> [What you are asked to do]: Nothing but a number is wanted here: the count of lines in the data holding the word "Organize".

> [Input]:
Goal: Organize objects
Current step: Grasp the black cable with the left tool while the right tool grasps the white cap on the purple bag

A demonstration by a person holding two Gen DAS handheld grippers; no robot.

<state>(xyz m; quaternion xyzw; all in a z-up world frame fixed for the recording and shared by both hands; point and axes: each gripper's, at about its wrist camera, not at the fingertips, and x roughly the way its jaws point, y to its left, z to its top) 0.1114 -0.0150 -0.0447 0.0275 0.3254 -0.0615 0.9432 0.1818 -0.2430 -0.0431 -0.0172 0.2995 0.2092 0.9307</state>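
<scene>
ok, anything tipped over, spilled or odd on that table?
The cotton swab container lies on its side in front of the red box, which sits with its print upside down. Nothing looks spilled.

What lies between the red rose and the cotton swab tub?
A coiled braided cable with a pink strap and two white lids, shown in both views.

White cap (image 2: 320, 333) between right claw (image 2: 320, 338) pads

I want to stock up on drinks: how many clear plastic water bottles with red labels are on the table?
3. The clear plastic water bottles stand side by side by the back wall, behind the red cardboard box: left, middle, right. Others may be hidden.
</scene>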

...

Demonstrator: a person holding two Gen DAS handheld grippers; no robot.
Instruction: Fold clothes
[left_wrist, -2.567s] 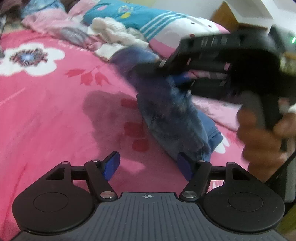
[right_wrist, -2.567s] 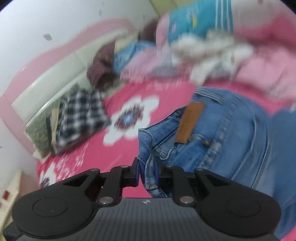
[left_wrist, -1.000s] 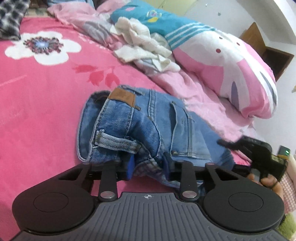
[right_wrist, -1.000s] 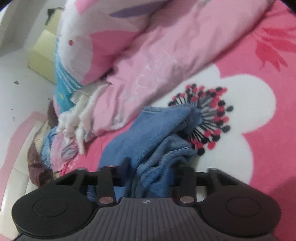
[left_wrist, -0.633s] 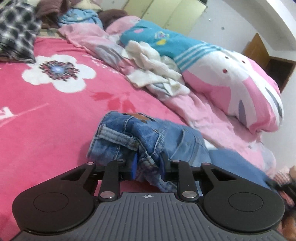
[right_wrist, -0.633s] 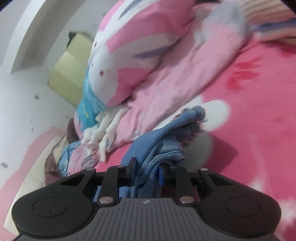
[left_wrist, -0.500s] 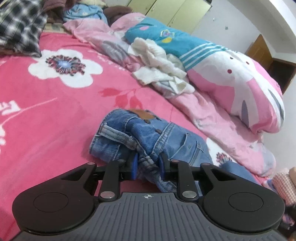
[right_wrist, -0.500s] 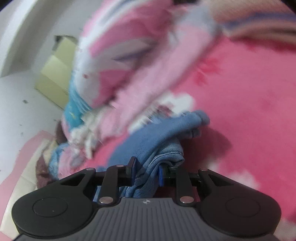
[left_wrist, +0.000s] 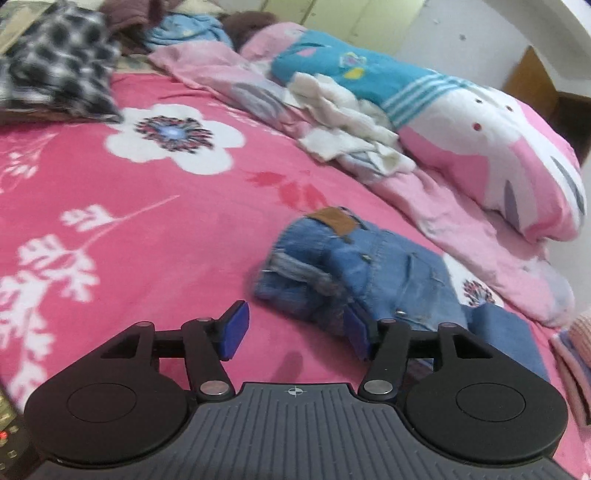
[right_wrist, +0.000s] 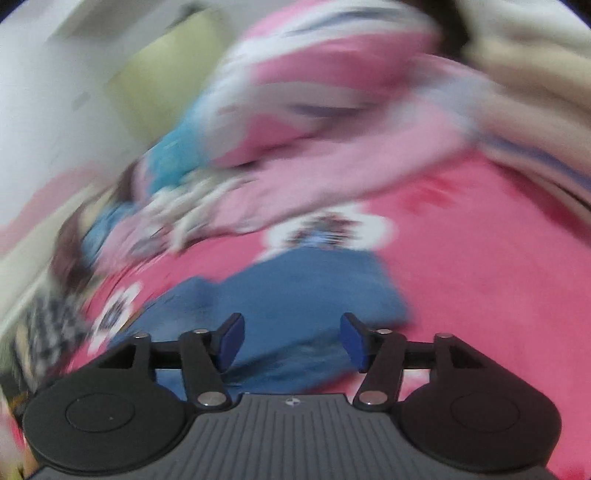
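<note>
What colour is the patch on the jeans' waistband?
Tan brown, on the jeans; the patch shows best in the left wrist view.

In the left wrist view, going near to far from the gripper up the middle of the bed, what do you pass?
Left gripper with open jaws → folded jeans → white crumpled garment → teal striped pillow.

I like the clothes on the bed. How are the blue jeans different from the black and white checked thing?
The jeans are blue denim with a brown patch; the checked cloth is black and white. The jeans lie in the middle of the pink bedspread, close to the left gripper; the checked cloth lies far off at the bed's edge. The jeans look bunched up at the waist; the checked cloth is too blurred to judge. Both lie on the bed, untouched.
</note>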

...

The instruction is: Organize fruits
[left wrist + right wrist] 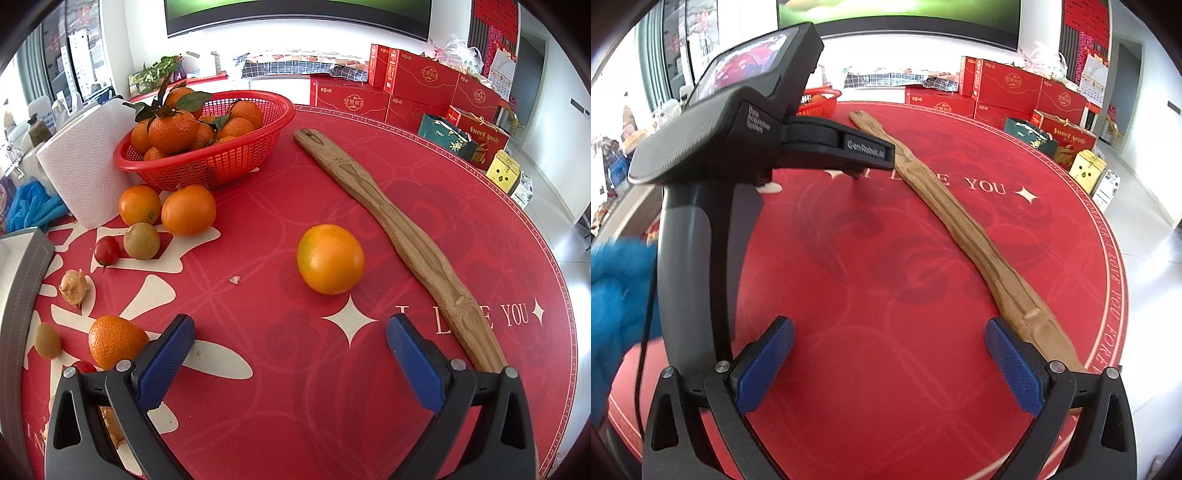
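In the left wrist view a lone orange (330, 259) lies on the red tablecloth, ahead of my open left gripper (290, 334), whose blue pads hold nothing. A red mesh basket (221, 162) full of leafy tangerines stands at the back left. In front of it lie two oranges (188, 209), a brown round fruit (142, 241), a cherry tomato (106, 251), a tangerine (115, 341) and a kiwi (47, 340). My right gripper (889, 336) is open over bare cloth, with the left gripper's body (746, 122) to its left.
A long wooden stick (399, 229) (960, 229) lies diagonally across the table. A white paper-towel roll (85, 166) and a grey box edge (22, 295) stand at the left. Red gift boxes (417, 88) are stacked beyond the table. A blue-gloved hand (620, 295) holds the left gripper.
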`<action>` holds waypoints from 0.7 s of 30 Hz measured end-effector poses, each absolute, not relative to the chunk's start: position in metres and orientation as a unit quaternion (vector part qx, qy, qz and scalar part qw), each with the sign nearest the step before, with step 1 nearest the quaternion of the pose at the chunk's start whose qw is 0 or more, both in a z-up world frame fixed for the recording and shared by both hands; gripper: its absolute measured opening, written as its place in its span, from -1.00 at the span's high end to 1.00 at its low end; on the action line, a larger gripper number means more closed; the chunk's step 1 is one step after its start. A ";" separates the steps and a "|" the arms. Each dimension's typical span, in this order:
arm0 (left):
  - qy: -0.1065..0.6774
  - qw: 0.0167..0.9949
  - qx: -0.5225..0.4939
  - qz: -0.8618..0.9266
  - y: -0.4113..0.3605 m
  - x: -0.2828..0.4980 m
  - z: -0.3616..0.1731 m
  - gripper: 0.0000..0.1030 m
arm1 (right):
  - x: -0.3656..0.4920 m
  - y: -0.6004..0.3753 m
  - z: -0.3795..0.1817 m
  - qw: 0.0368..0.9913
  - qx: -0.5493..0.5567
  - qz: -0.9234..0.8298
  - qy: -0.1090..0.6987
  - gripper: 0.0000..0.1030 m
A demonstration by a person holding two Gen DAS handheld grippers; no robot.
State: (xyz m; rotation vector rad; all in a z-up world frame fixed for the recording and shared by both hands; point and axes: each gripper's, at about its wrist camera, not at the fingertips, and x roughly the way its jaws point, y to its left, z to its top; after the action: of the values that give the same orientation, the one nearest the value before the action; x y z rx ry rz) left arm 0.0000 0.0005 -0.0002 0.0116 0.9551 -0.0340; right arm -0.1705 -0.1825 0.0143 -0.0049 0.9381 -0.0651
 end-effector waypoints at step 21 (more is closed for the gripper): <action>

> [Completed exercise]: 2